This way of operating might be a bit slower in doing logical and arithmetic operations, but it can cover in the same efficient way whatever operation you would need, and having more registers (and also flags) can be even faster in some operations. And surely is fully in line with the gigatron philosophy of using software instead of hardware!
Regarding RAM utilization, 8bit lookup tables consume 256bytes of RAM. 10 of them that probably are enough for most operations would consume around 2kbytes, leaving still a lot of space for the rest.
Moreover, from my analysis, the logical and arithmetical operations are just a subset of the total, and far to be the majority.
ALU removal together with CU decoding logic removal is also shortening delay paths and increasing the possibility to increase clock frequency (ALU7 is one of the slowest signal in the standard gigatron).

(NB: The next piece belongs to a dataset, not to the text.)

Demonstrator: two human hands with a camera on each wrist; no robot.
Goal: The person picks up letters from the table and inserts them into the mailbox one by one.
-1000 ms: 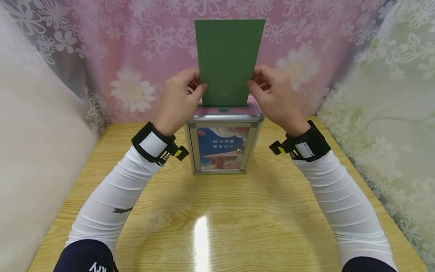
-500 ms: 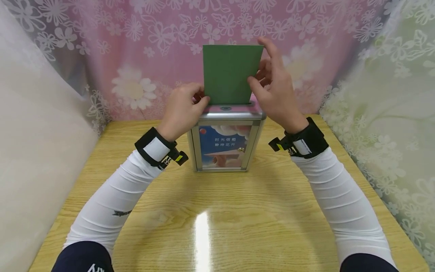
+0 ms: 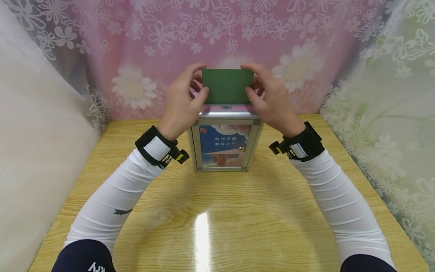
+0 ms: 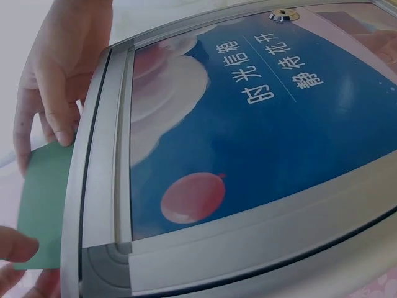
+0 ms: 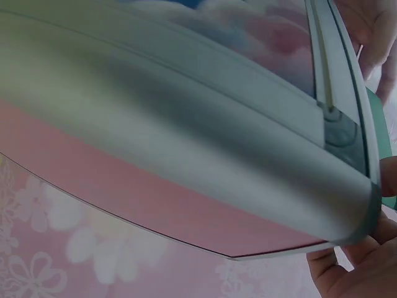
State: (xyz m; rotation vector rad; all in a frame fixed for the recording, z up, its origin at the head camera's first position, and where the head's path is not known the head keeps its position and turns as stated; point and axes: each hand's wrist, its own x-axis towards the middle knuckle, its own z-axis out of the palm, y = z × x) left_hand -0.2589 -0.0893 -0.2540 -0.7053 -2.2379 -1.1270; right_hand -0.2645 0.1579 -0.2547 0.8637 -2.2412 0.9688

Below you can see a picture trying to show all the components and the interactions among them: For example, if you need to do the XOR of two operands and you have loaded them in the S and T the instructions would be:
Code: Select all
1. U, V = S x T # pair the nibbles of the two input operands in U and V 2. Y = XorLutPage # point to the look up containing in the low nibbles the XOR of the low and high nibble of the index 3. T = [Y,U] # calculate the XOR of the low nibbles 4. W = T + [Y,V] # calculate the XOR of the high nibbles and join them with low ones to store the result in W
Code: Select all
1. X = address of vAC 2. T = [0,X] # load vAC into T (supposedly vAC is in page 0) 3. U, V = T x bytetoadd # load U and V with the low and high nibbles to be added 4. Y = AddLutTable # the ADD look up table contains the result of adding the two nibbles of the index 5. T = [Y,U] # add the low nibble ("obviously" the carry will be in bit 5) 6. if not T.HalfCarryFlag jump to step 8 # since pipelining this instruction would need to be phisically put one instruction before when coded 7. Y = AddPlus1LutTable # in case of carry use the ADD lookup table with +1 included 8. W = T . [Y,V] # join the result of the high nibble addition with the one saved in T (low nibbles) 9. [0,X] = W # store result back into vAC
Code: Select all
1. X = address of vPC 2. X = [0,X] # load vPC low in X 3. Y = DoubleIncLut # 2 bytes per vInstruction 4. S = [Y,X] # increment vPC 5. X = address of vPC 6. [0,X] = S ; X++ # save incremented vPC low and set X on vPC high (example of parallel execution) 7. Y = [0,X] # load vPC high 8. X = S # saved vPC low 9. Jump to [Y,X] # to execute vInstruction
I have experience in microprocessor architectures and I've realized various assembler applications, but as for electronics, this would be my first "not trivial" realization! Any feedback, suggestion, or further improvement is more than welcome!
I'm glad to know you managed to read till here; hope you found it interesting!
In the meantime, happy hacking!